Juan Carlos da çok şaşırıyordur bu işe. Çünkü bu durumun açığa çıkmasına neden olan, bir eski polis dedektifinin kaydettiği telefon konuşmalarında, Juan Carlos’un eski sevgilisi, Alman iş kadını Corina zu Sayn-Wittgenstein, Carlos’un yasalara ilişkin hiçbir fikri olmadığını söylüyor. O seferinde de Fas kralı 3 milyon euro değerindeki bir evi hiç haberi yokken Sayn-Wittgenstein’a bağışlamış ve kral da doğrudan kendi üstüne geçirilmesini istemiş ama “Bu para aklama değil mi? Nasıl yapabilirim?” diyor kadın telefonda.
Farkındaysanız düpedüz servet düşmanlığı, affedersiniz komünistlik bu ama işte dünya bozuldu.
Bir sonrakinde ise biraz daha, -sanırım- hukuki davranıp, 100 milyon doları sevgilisine bağışlamış kral ve hiçbir şekilde de geri alınamayacağı ibaresiyle bir sözleşme de düzenleyerek. Bu dönemde insan eşinin üstüne bahçe katı bile yapmıyor. Ne aşk…
Belki de Juan Carlos, İspanya’da 2014 yılına, yani görev yaptığı sürece ilişkin yargılanamayacağı ilkesi olduğundan, bu kadar fütursuz hareket ediyordu ama ülke krizdeyken Botswana’da fil avında düşüp, kalçasını incittiğinden beri, halkın sempatisini oldukça kaybetmiş görünüyor. Bundan anlaşılan, kral da olsanız ya fil yerine ihale ile kazandığınız keçileri vurmayı tercih edeceksiniz ya da kalçanızı incitmeyeceksiniz.

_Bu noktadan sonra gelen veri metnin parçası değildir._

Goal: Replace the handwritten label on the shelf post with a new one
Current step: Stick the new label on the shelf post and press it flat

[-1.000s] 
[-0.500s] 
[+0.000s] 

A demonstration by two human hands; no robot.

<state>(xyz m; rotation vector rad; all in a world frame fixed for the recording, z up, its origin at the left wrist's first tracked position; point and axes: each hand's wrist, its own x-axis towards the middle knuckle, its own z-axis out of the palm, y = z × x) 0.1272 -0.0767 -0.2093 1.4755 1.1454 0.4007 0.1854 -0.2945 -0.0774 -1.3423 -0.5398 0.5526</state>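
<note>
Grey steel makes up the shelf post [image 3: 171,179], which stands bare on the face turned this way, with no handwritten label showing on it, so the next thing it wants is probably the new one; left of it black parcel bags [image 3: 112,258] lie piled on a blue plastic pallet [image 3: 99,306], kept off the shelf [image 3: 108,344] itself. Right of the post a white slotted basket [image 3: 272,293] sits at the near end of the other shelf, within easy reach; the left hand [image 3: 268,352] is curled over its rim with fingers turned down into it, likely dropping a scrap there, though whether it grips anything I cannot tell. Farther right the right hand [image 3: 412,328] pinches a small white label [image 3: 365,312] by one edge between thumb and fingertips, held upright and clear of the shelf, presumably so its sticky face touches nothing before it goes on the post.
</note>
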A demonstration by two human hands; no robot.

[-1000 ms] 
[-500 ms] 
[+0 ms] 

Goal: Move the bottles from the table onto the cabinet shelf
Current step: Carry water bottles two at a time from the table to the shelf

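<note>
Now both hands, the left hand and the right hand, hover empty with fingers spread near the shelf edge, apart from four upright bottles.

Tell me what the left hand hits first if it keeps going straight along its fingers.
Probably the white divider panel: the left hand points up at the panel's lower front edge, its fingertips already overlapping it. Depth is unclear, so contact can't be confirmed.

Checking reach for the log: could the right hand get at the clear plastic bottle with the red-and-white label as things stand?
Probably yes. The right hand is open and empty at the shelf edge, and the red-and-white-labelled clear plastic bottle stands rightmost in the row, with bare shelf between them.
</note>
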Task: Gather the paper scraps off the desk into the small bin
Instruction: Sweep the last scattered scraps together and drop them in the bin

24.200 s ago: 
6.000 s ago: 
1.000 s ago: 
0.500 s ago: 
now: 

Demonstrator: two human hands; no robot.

Her zaman kralı destekleyen ‘El Pais’ gazetesi bile Bahreyn kralından gelen ve Bahreyn kralının hediyesi olduğu söylenen ve içinde 1 milyon 900 bin dolar olan bir çantanın krala verildiğini yazdı.
-Soyguncu arkadaşımın kulakları çınlasın.-
Juan Carlos, 40 yıllık Franco rejiminden sonra ülkeyi demokrasiye geçirdiği için, bir ‘kahraman’ olarak görünüyordu. Her ne kadar burada, Franco’dan sonra kendisinin geleceği kesin olan ve ülkeyi bu son yıllarda fiili olarak yöneten bakan Carrero Blanco’nun otomobilini havaya uçurup, beş katlı bir binanın iç avlusuna inmesini sağlayan ETA unutulmuş olsa da yine de böyle anılıyordu.
Şu anda Juan Carlos, İspanya’da açılan davadan, dokunulmazlık yasasına göre yırtabilir görünüyor ama para aklanması nedeniyle İsviçre’de açılmış bir başka dava var ki bu başını ağrıtabilir.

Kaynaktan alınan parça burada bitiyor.